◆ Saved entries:
* * *

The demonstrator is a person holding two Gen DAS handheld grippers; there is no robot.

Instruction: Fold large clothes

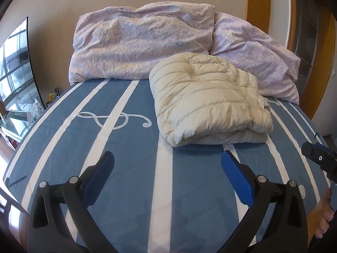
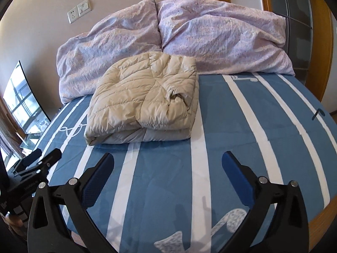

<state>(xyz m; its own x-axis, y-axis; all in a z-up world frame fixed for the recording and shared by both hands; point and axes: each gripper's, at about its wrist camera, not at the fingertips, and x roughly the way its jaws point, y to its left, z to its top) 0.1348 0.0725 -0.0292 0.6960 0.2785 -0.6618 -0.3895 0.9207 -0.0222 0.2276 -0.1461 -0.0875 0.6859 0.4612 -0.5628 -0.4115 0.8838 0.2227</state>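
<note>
Jacket (image 1: pixel 208 99) lying folded on bed (image 1: pixel 126 168) ahead of left gripper (image 1: pixel 167 158) and right gripper (image 2: pixel 168 158), both hanging spread and empty; folding appearing complete.

Cream quilted jacket (image 1: pixel 208 103) ahead of black left gripper (image 1: pixel 167 162) with blue pads (image 1: pixel 236 175). Blue sheet (image 1: pixel 130 168) below, white stripes, white treble clef. Pale lilac speckled duvet (image 1: pixel 139 42) beyond. Beige wall (image 1: pixel 63 0), orange wood trim (image 1: pixel 258 6). Right gripper (image 2: pixel 168 162) likewise black and blue.
</note>
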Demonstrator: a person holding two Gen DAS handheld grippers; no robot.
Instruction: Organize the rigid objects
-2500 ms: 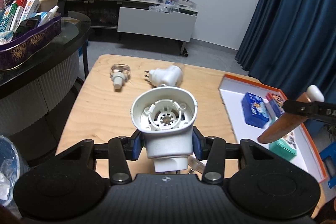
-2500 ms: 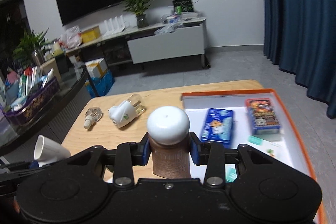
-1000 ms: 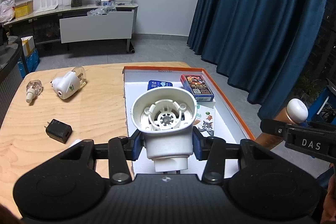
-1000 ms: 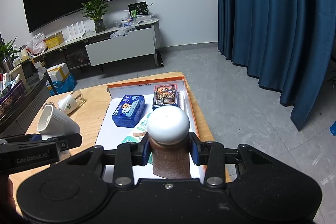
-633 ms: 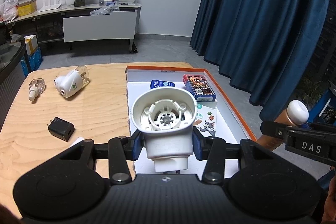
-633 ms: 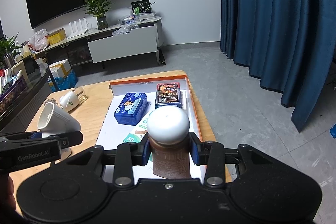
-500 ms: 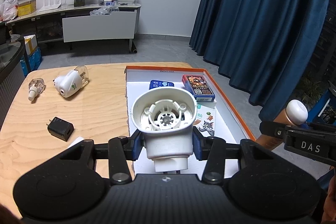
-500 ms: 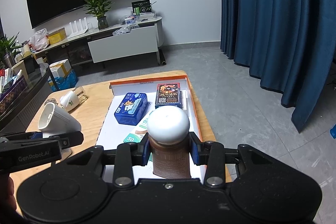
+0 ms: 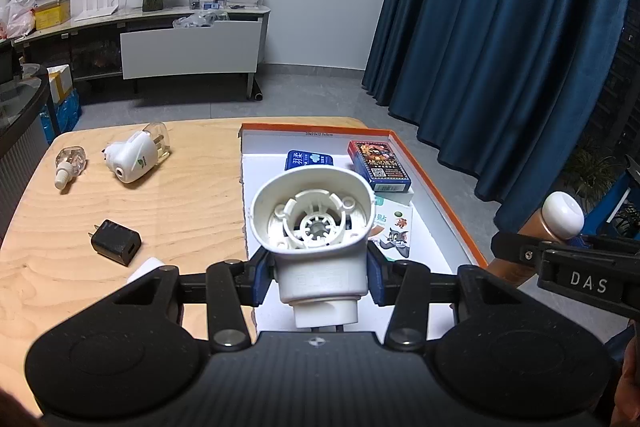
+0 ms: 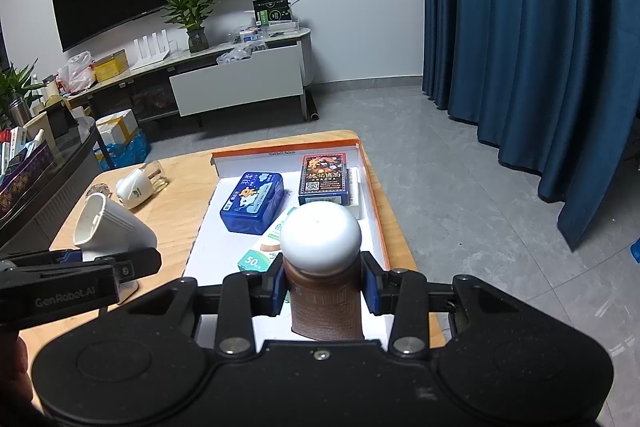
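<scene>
My left gripper [image 9: 320,277] is shut on a white plug-in vaporizer housing [image 9: 316,231], its hollow mouth facing up, held above the left part of an orange-rimmed white tray [image 9: 440,199]. From the right wrist view that housing [image 10: 112,231] and the left gripper [image 10: 100,273] appear at the left. My right gripper [image 10: 324,289] is shut on a brown bottle with a round white cap [image 10: 320,239], above the tray [image 10: 376,211] near its front. The bottle [image 9: 558,217] shows at the right of the left wrist view.
In the tray lie a blue tin [image 10: 254,203], a dark card box [image 10: 324,179] and a teal patch box [image 10: 260,255]. On the wooden table [image 9: 160,195] lie a second white vaporizer [image 9: 136,157], a small clear refill bottle [image 9: 70,163] and a black charger [image 9: 116,241]. Blue curtains hang on the right.
Over the last second almost nothing has moved. Since the oldest frames both grippers have swung right, from over the table to over the tray, each keeping its object.
</scene>
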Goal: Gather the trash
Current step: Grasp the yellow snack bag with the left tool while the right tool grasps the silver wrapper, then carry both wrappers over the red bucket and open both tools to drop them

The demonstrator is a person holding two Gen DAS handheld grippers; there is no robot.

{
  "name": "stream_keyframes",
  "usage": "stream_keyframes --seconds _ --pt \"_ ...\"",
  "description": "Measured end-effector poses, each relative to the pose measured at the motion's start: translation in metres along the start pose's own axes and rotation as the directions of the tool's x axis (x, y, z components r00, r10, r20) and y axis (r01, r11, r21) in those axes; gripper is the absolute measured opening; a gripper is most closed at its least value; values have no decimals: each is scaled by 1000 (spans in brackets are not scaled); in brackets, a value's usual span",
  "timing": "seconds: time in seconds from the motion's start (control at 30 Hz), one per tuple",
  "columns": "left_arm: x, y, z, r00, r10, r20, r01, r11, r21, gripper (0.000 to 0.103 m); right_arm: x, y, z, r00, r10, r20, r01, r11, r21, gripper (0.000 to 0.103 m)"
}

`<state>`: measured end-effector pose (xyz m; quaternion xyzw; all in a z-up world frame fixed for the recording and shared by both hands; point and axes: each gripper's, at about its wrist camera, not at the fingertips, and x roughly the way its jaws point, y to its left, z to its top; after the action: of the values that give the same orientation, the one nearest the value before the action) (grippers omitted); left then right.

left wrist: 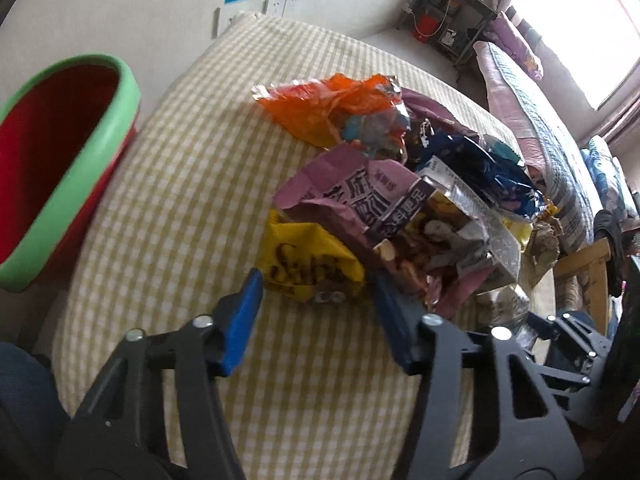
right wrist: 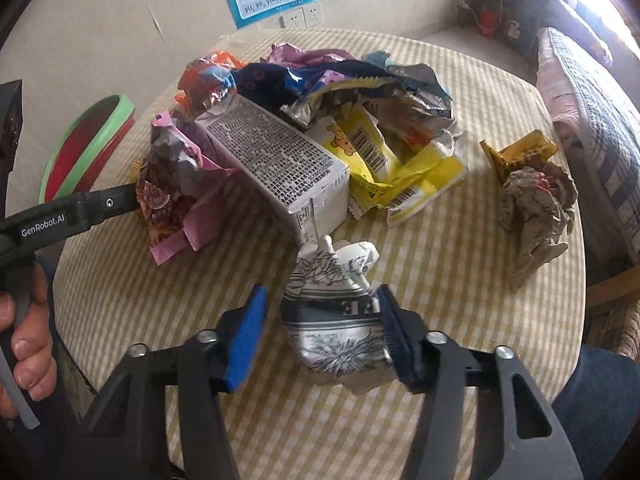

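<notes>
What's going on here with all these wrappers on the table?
A person is clearing snack trash off a checked tablecloth, holding a two-finger gripper in each hand. The left gripper is set around a yellow wrapper at the edge of the pile; the right gripper straddles a crumpled black-and-white pouch, one pad touching it. Neither looks clamped yet. A red bin with a green rim waits beside the table.

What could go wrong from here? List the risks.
1. The right gripper straddles the crumpled black-and-white pouch; its left pad stands clear, so the pouch may slide sideways.
2. The left gripper frames the yellow wrapper, tucked under the pink bag; lifting could drag that along.
3. The bin sits off the table's edge.
</notes>
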<state>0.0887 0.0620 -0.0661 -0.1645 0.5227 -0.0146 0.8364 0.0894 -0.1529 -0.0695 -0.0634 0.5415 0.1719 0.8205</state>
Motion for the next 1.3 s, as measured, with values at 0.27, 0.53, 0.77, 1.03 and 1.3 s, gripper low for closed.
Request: stream_keyframes --seconds 0.27,0.53,0.77,1.03,1.3 --pt "-6 -14 -5 999 -39 13 39 998 43 15 -8 2 -2 1000 3 23 -3 1000 0 43" --pt "-25 -11 -8 999 -30 36 28 999 46 3 -25 6 -2 998 6 61 -6 1000 -1 42" --pt "-49 -7 -12 997 -12 71 8 999 53 3 -41 6 -8 996 9 92 -11 1000 15 42" --pt "-78 5 -15 993 -12 117 7 999 44 3 -67 21 4 987 20 162 -21 1000 5 42" --pt "-103 29 -1 984 11 178 -13 1000 9 3 -85 48 35 973 48 227 -36 998 -56 42"
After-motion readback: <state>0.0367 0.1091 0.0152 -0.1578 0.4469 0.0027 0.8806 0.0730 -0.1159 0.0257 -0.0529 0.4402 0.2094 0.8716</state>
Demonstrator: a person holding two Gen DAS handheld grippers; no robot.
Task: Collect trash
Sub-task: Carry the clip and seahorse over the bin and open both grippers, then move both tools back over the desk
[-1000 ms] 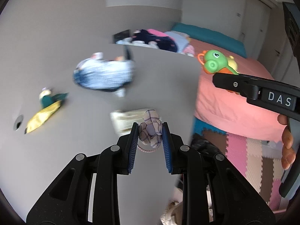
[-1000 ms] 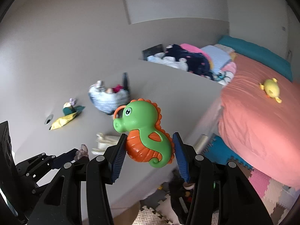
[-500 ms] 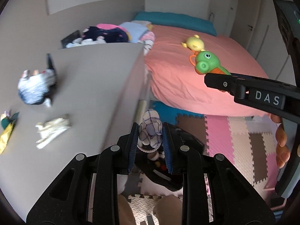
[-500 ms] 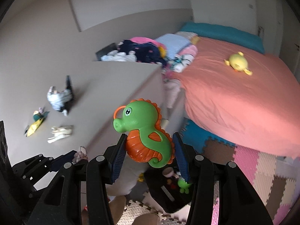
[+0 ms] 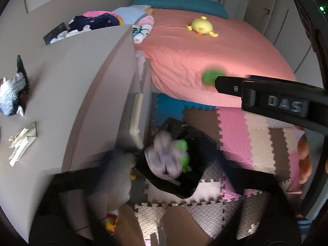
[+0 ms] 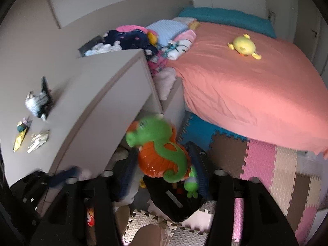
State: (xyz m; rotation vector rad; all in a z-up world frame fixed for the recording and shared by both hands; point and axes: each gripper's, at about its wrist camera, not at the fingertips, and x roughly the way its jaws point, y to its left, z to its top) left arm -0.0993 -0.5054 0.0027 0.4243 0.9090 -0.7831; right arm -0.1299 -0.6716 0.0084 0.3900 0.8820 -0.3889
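Observation:
In the left wrist view the checked cloth ball [image 5: 164,155] is blurred and falling over the black bin [image 5: 190,182] on the floor mats. My left gripper [image 5: 164,176] has spread wide, its fingers blurred at the bottom edges. In the right wrist view the green and orange seahorse toy [image 6: 162,149] is blurred and tilted between the spread fingers of my right gripper [image 6: 164,168], over the same bin [image 6: 184,203]. A green toy [image 6: 191,184] lies in the bin. The right gripper's side [image 5: 272,100] also crosses the left wrist view.
A grey desk [image 5: 61,78] at left holds a knitted fish toy [image 5: 12,94], a crumpled paper [image 5: 22,141] and a yellow wrapper [image 6: 19,139]. A bed with a salmon sheet [image 6: 246,86] carries a yellow plush [image 6: 245,46]. Puzzle mats [image 6: 276,168] cover the floor.
Both grippers have opened over the black bin. The cloth ball has dropped from the left gripper and the seahorse toy is slipping down out of the right one.

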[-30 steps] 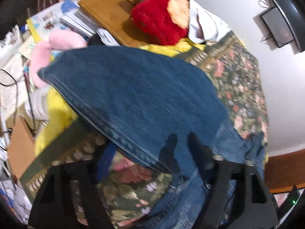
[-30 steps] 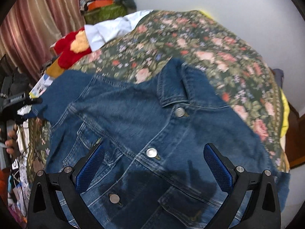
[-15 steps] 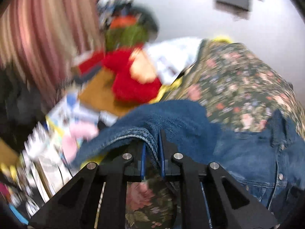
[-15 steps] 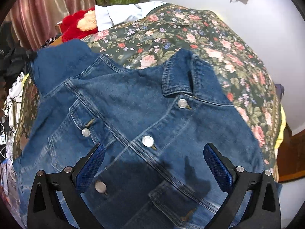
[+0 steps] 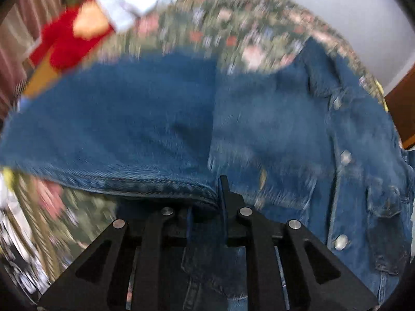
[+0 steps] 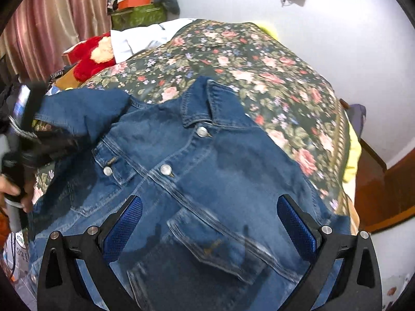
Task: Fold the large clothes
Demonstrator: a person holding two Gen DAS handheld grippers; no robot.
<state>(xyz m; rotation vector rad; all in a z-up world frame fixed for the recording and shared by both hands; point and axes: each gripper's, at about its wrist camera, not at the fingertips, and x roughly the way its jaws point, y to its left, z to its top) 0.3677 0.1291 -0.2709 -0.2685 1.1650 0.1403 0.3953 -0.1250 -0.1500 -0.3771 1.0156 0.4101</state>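
Observation:
A blue denim jacket lies front side up, buttoned, on a floral bedspread. My left gripper is shut on the cuff of the jacket's sleeve and holds it lifted over the jacket's chest; the left wrist view is blurred. In the right wrist view the left gripper shows at the far left with the sleeve in it. My right gripper is open and empty, hovering over the jacket's lower front and chest pocket.
A red plush toy and a white garment lie at the bed's far left corner. Curtains hang behind them. A white wall is beyond the bed. Wooden furniture stands at the right.
My left gripper closed on the sleeve cuff, then carried it up and to the right over the jacket's body. My right gripper stayed open above the jacket's front.

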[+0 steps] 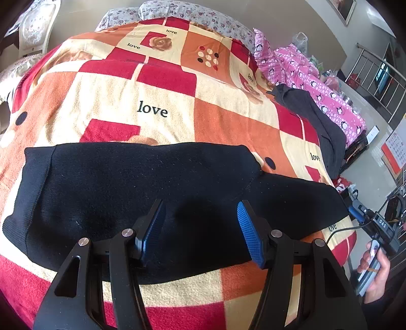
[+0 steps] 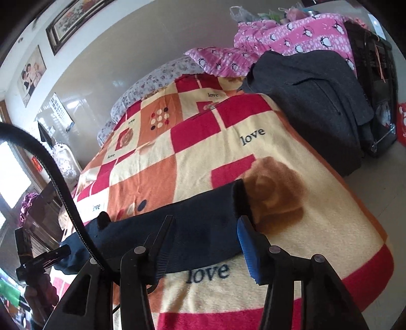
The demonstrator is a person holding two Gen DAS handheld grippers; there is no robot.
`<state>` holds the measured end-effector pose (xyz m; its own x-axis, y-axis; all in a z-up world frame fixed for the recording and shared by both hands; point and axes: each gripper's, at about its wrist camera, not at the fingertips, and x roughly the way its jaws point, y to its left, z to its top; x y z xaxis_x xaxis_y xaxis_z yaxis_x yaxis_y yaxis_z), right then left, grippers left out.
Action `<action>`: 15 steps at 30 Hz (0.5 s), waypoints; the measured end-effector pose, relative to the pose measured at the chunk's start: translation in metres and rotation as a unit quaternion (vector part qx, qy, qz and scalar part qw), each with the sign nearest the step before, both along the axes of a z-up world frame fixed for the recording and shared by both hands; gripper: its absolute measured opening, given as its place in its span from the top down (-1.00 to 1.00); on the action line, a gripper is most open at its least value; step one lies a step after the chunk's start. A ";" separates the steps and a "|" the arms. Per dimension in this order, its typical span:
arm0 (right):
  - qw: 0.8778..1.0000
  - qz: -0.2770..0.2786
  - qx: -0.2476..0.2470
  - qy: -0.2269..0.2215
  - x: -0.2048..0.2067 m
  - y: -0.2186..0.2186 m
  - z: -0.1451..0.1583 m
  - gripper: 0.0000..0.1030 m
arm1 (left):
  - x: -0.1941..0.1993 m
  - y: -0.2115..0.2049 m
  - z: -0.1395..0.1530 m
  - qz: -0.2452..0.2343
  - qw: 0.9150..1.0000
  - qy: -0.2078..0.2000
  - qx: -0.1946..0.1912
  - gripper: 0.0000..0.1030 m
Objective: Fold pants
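Observation:
Black pants (image 1: 152, 198) lie folded in a long band across the checked "love" blanket (image 1: 127, 88) on the bed. My left gripper (image 1: 201, 226) hovers just above their middle, open, with nothing between its blue pads (image 1: 250, 236). In the right wrist view the same pants (image 2: 203, 223) stretch from the lower left to a cuff end by a brown rose print. My right gripper (image 2: 205, 243) stands open over that end, and the cloth lies flat beneath its fingers. A hand (image 1: 378, 274) holds a gripper handle at the bed's right edge.
A dark grey garment (image 2: 317, 101) and a pink penguin-print quilt (image 2: 291, 33) are piled along the bed's right side. Floral pillows (image 1: 182, 10) lie at the head. A black cable (image 2: 63, 190) arcs at the left. The bed's near edge runs just below the pants.

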<state>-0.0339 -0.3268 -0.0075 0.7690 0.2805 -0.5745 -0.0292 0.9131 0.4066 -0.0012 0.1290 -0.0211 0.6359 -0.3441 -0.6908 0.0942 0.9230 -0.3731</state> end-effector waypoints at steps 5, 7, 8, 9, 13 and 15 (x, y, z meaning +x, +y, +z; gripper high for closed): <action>0.998 0.064 -0.010 0.013 0.016 0.052 -0.006 0.06 | 0.004 0.003 0.005 0.005 1.000 -0.003 0.007 -0.15; 0.995 0.097 -0.022 0.021 0.027 0.077 -0.009 0.06 | 0.003 0.004 0.006 0.006 1.000 -0.007 0.006 -0.15; 0.993 0.111 -0.023 0.024 0.032 0.086 -0.011 0.06 | 0.002 0.004 0.006 0.007 1.000 -0.007 0.008 -0.15; 0.991 0.131 -0.023 0.027 0.040 0.099 -0.012 0.06 | 0.001 0.004 0.006 0.007 1.000 -0.009 0.011 -0.15; 0.983 0.180 -0.026 0.025 0.062 0.133 -0.013 0.04 | -0.007 0.005 0.012 0.012 0.999 -0.022 0.039 -0.15; 0.979 0.202 -0.027 0.026 0.074 0.149 -0.013 0.03 | -0.014 0.007 0.017 0.013 0.998 -0.033 0.055 -0.15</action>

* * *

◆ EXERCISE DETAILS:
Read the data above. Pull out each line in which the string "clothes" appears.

◆ PROBLEM SOLUTION:
Instruction: Fold large clothes
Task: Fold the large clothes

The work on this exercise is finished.